Muralist leaves his mark

Jacob Lane · Wednesday, August 13, 2014
As the scaffolding shakes, Burlington's modern day Michelangelo steady's himself for a moment. Around 20 feet up he takes a breath, then slowly applies life to the wall.

For a week and a half he's spent 16 hours a day behind the brush. At the front of the gym the words "West Liberty Comets" sprawl, 20 feet wide. Comet blue, they glisten in the light.

Boy, does that glitter sparkle.

"When I first tell them I'm going to use glitter, they're shocked. Then they say don't make it too circusy or girly," says Craig Jacobo. "But when I'm done the first thing they say is, 'that glitter really adds to it.'"

Jacobo was commissioned by the WL Community School District to paint several murals in the high school gymnasium last week. A lifelong painter, this marks the ninth time he's brought a school's mascot to life on its walls.

Besides the lettering, he's painting several images of Comets breaking through the wall from outerspace with stars twinkling in the background. He gets the twinkling effect by using sequence.

"You've got to put it near a light to get the effect," he adds. "This is the first time I've tried this."

Jacobo recently completed several murals for the Mid-Prairie school system. Word of mouth brought his talent to West Liberty through Athletic Director James Laughlin.

In fact, the merit of his work is how he thrives. Jacobo hardly advertises because, when all is finished, his painting does all of the talking.

"I try to make each job better than the last," says Jacobo. "If I did a bad job here, that'd probably be it for me."

He has two daughters, Danielle, 23, and Breanna, 18. While he's been doing murals since the 1980s on the sides of buildings and basements, his eldest daughter got him started in schools.

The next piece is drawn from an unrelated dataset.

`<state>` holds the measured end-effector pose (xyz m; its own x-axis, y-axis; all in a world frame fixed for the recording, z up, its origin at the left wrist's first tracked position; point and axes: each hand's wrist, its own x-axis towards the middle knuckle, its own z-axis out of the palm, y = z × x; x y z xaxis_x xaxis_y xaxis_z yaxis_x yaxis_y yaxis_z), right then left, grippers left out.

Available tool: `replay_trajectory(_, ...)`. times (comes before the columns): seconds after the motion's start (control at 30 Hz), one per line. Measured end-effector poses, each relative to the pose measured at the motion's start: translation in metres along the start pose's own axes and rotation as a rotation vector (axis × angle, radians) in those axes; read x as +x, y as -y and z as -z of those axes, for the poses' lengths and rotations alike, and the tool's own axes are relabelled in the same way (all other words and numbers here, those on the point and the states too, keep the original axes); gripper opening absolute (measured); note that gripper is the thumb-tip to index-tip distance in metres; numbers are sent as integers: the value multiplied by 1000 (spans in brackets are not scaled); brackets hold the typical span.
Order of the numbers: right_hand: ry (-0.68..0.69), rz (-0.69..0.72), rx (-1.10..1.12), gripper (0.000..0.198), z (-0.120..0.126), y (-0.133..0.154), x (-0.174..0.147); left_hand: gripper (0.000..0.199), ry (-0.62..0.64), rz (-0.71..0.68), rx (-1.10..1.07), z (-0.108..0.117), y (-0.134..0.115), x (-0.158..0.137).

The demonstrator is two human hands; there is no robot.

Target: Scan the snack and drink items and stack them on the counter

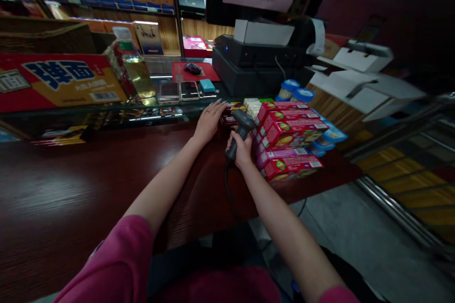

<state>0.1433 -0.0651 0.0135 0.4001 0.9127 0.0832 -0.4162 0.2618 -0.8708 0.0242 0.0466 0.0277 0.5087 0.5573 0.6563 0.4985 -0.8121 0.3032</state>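
My right hand (242,147) is wrapped round the handle of a dark grey barcode scanner (244,123), whose cable hangs down over the counter edge. My left hand (209,120) lies to the left of the scanner with its fingers stretched forward. Its fingertips reach the near side of some small dark and yellow packs (229,112), partly hidden by the hand and scanner. Just right of the scanner stands a stack of red boxes (293,128) with purple ones among them. Pale small boxes (251,106) sit behind the scanner head.
The dark red wooden counter (71,189) runs leftward. On the glass shelf are a bottle (137,73), phones (189,91), a light blue box (207,85) and a mouse (192,68). A black cash drawer (245,68) stands behind. Blue-lidded tubs (289,89) flank the red boxes.
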Motion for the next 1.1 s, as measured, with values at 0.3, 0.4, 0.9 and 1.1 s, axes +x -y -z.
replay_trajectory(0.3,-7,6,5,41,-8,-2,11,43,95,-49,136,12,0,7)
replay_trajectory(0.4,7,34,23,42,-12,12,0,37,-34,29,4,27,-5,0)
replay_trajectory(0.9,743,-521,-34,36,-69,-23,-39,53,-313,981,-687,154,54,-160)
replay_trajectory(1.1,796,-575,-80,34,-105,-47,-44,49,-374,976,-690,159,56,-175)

Danielle was a student at Wapello High School. Whenever she or the school needed decoration they called on Jacobo. Then, in 1997, the school commissioned him to paint the gym with the school's mascot.

Ever since then he's been busy painting schools. Believe it or not, it’s hard to find a muralist in the midwest.

Like Michaelangelo, Jacobo is a gruff looking guy with wild looking hair. When not painting, he's a construction worker, but inside the man lies a poetic soul with the free nature of an artist.

"I used to do caveman drawings before I was even born inside of my mom," he jokes.

But there's a seriousness in his art that drives him through the long hours. Jacobo works until 4 in the morning, then he wearily makes his way to a tent set up in the high school choir room. A few hours of sleep and he's back at it.

There are several steps before he completes a mural. After the school board approves his concept drawings he grids them out. Each one inch square in the drawing represents a one foot square on the wall.

He measures out an actual sized grid on a giant piece of paper, draws out the mural, then pokes holes along the lines with tool similar to the spurs on cowboys boots.

"Then I tape my paper up there, powder it, and when I take my paper off that powder has gone through those holes and leaves an outline," he says.

In all, Jacobo spent ten straight days completing the gym. He works alone with the sound of radio echoing through the gym corridor. Only a few saw him at work in West Liberty.

But now Jacobo is gone, off doing another mural in another part of Iowa. He has left his legacy, and his daughters’ names, hidden on our West Liberty walls.